Sixty years ago this month, the top story in campaign year 1948 was not the big poll lead of Republican nominee Thomas Dewey or the plight of President Harry Truman. It was the Berlin airlift.
On June 23, the Soviets cut off land access to West Berlin. Gen. Lucius Clay, the military governor in Germany, called for sending convoys up the autobahns, but Allied troops were vastly outnumbered by the Red Army, and everyone feared they would overrun Western Europe unless the United States retaliated with the atomic bomb.
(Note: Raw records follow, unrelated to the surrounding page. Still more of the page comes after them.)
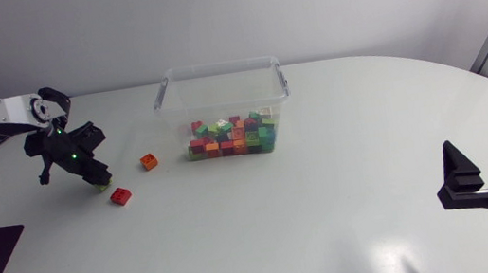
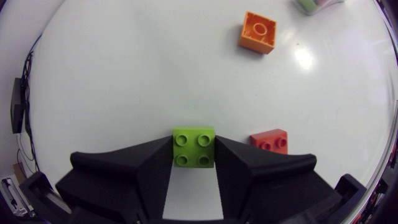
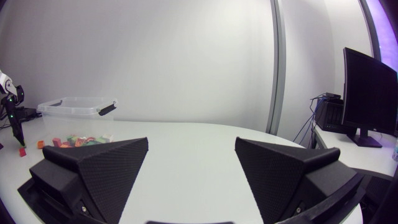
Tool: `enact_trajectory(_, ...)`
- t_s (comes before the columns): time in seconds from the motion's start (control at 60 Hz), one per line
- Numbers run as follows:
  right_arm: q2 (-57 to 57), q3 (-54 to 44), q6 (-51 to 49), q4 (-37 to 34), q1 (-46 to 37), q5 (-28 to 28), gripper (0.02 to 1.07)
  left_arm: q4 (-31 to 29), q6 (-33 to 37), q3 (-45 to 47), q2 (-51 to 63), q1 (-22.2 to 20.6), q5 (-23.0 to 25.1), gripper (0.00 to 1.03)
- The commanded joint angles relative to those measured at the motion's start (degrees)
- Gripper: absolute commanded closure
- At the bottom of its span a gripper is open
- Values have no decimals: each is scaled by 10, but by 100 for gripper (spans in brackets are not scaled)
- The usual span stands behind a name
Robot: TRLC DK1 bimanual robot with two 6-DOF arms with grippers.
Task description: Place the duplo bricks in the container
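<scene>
Your left gripper (image 2: pixel 194 147) is clamped on the green brick (image 2: pixel 194 150), one finger on each of two opposite sides, studs facing up. It sits near the table's left edge. Whether the brick has cleared the surface I cannot tell.

The relation that matters is the line to the container (image 1: pixel 223 101). It stands by the middle of the table's far edge, already holding a layer of mixed bricks. From your left gripper it lies ahead and off to the right, past the orange brick (image 2: pixel 257 32). The carry should therefore run diagonally towards the far edge and needs height to clear the container's near wall.

The red brick (image 2: pixel 270 140) lies just beside the gripper's right finger, so I judge that a low sideways start could knock it. Go up first.

Your right gripper (image 1: pixel 483 168) is at the table's near right corner, fingers apart and empty, well apart from every loose brick. The left arm is clearly the nearer one for both remaining bricks.
</scene>
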State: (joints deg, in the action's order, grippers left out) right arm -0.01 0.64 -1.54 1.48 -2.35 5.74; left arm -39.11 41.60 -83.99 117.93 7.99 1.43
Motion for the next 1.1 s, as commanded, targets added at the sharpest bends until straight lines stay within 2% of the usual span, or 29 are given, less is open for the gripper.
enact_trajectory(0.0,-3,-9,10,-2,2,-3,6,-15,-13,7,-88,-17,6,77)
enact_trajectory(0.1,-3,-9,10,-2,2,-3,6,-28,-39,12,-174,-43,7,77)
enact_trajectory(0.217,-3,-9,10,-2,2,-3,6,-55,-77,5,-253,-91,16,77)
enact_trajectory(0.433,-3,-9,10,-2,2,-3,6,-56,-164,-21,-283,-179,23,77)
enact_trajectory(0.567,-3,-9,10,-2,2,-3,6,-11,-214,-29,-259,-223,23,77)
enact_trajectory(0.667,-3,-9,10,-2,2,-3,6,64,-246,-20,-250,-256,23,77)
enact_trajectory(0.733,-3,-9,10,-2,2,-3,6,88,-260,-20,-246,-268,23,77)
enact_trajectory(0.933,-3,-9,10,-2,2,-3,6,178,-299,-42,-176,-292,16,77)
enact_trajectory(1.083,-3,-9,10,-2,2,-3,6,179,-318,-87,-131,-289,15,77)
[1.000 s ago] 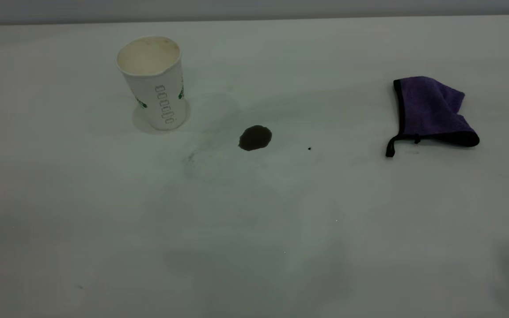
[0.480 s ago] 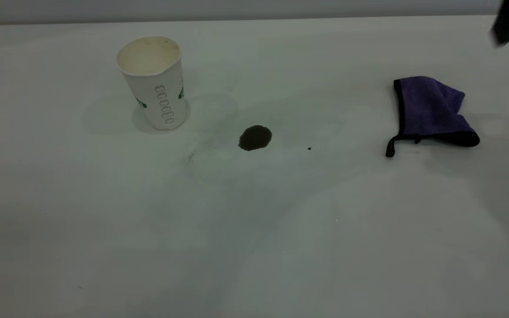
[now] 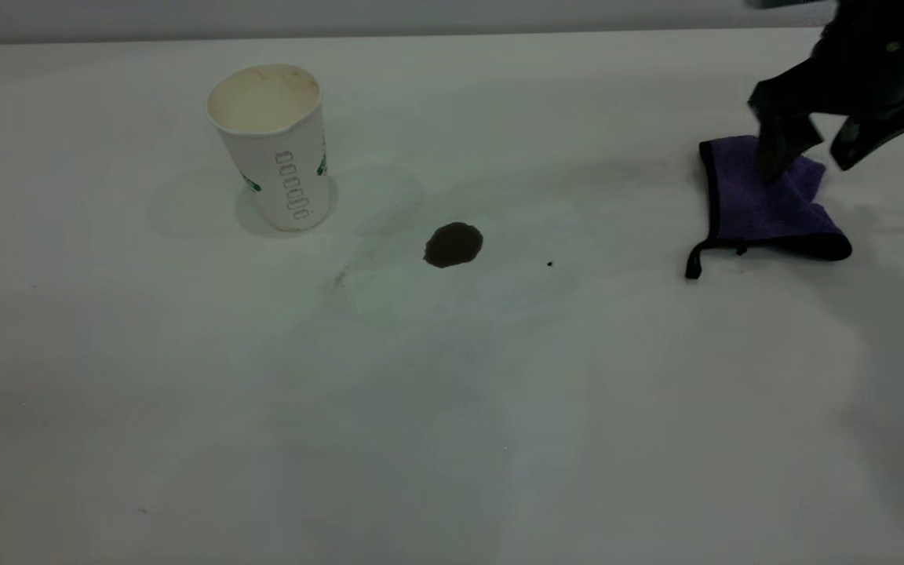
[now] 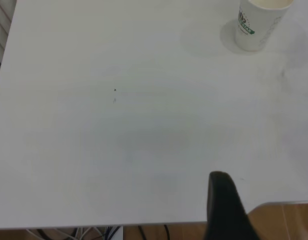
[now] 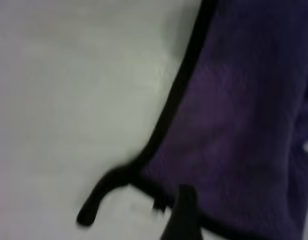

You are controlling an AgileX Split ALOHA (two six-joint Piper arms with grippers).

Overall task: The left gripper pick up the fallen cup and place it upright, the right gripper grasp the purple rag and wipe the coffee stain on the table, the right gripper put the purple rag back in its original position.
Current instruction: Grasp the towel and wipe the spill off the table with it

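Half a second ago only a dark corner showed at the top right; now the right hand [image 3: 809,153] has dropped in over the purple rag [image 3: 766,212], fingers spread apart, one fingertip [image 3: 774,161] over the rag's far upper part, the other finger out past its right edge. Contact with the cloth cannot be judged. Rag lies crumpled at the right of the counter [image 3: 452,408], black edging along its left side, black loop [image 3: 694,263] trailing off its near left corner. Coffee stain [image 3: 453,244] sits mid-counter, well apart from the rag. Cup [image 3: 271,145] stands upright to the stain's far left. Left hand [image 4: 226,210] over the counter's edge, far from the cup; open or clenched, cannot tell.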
Air Force generals said that there was no way planes could ferry the 8 million pounds of food and coal Berlin would need every day. Secretary of State George Marshall and Joint Chiefs Chairman Omar Bradley, two of America's most respected generals, felt Berlin was indefensible and we should withdraw. One man disagreed. President Harry Truman, in one crucial meeting after another, said, "We're not leaving Berlin."
And we didn't. Truman had no idea how Berlin could be supplied. But Clay persuaded him to order the Air Force to send more planes that it wanted to keep, pristine and at the ready for other missions, at home. Air Force Chief of Staff Hoyt Vandenberg, at the prompting of Gen. Albert Wedemeyer, appointed Gen. William Tunner, who had run the airlift "over the hump" from Burma to China, to run the airlift in Germany.
Tunner imposed brute efficiencies so that a plane landed and took off every 90 seconds, and the pilots working under him devised ingenious ways to increase payloads and gain favor from Berliners by dropping handkerchiefs full of candy to the children lining the runways at Tempelhof Airport.
This tale of American expertise, ingenuity and generosity is told vividly by Andrei Cherny in his wonderfully readable book "The Candy Bombers." Today, we know how it ended: how the airlift supplied West Berlin all winter until the Soviets opened up land access in May and how Truman was re-elected to almost everyone's surprise in November. But Truman couldn't know those things in those first days in June and July. He only knew that we weren't leaving Berlin.
There are lessons aplenty in this story for us today. One is that the kindness of American soldiers -- the candy bombers -- can be a national asset. There are many similar stories out of Iraq and Afghanistan, even if today's media, unlike the media of 1948, are not disposed to tell them.
Another is that presidential determination to avoid defeat and retreat can prevail against the advice of experts. Just as Truman's Pentagon opposed the airlift, so George W. Bush's Pentagon mostly opposed the surge strategy in Iraq. In late 2006 and early 2007, the advice from experts, notably the Baker-Hamilton Commission, was the same as that Marshall and Bradley gave Truman: get out with whatever fig leaf you can. The surge, like the airlift, was said to put undue strain on the military, to degrade the readiness of men and materiel for other missions. All these claims were plausible and, in the case of the surge, dominated press coverage and were supported by the incoming leaders in Congress.
But Bush, echoing Truman, said, at least in effect, we're not leaving Iraq. He embraced the proposals for the surge, which had been worked up by retired Gen. Jack Keane and American Enterprise Institute scholar Frederick Kagan. He found a commander, Gen. David Petraeus, who had rewritten the Army's manual on counterinsurgency and who had the character and skill to put the surge into effect.
As was the case with Tunner, the men and women serving under him showed unexpected ingenuity and the ability to adapt to unpredicted turns of events, like the Anbar awakening, which enabled them to convert Iraq's deadliest province into a friendly, peaceful territory. And, I am sure we will find out sooner or later, those troops also performed acts of generosity, which made their task easier and will produce goodwill that will last, as the candy bombings did, for decades to come.
The lessons are clear. Stand fast. Put the right men in charge. And never doubt the capacity of the men and women of the American military, when given the right orders, to perform far better than the experts predict.